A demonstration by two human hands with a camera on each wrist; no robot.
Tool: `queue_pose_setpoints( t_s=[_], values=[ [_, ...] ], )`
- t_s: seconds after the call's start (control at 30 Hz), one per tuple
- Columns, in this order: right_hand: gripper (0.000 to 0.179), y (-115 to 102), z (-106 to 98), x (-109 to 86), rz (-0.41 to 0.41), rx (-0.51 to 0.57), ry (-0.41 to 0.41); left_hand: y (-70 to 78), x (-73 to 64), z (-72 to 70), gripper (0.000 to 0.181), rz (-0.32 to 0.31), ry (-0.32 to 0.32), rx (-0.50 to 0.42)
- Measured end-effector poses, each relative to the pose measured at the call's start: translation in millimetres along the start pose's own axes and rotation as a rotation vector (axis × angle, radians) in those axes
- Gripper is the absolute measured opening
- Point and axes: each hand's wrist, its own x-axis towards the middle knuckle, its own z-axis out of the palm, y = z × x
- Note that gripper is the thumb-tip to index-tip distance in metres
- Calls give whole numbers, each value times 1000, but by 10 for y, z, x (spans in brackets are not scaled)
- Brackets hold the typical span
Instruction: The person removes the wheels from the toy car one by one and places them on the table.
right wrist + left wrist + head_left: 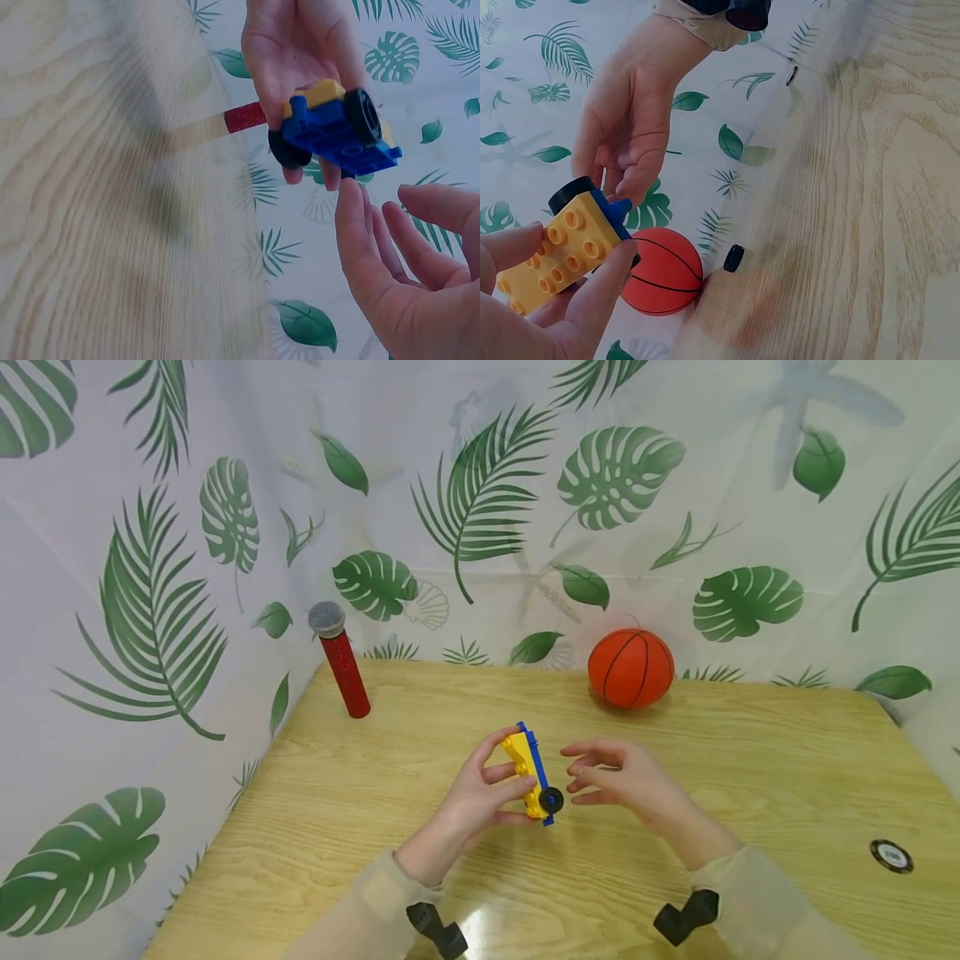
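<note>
My left hand (480, 797) holds a yellow and blue toy car (531, 772) above the table, tilted on its end, with fingers and thumb on its edges. In the left wrist view, studs cover the yellow body (562, 251). The blue underside (337, 139) and black wheels (363, 116) show in the right wrist view. Just right of the car is my right hand (630, 781), fingers loosely bent and holding nothing. A small gap separates it from the car in the head view. A black disc, perhaps a loose wheel (734, 258), appears near the ball in the left wrist view.
An orange-red toy basketball (632, 667) sits at the back of the wooden table (420, 693). A red microphone (345, 664) stands at the back left. Toward the right edge lies a round black-and-white chip (892, 856). Leaf-printed cloth (487, 610) borders the table.
</note>
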Motion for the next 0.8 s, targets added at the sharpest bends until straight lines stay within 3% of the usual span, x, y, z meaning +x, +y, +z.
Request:
queue_pose_setpoints(
  t_s=[0.8],
  values=[
    [45, 26, 116, -35, 24, 46, -87, -7, 21, 28, 74, 7, 18, 21]
  ],
)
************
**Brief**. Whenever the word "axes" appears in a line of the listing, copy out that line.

**Exercise result**.
- Measured end-effector poses, each relative to the pose measured at the call's start: translation in millimetres along the start pose's own axes and rotation as a rotation vector (axis × angle, radians) in those axes
- Point and axes: each hand's wrist, its own x-axis towards the middle knuckle, its own z-axis out of the palm, y = z × x

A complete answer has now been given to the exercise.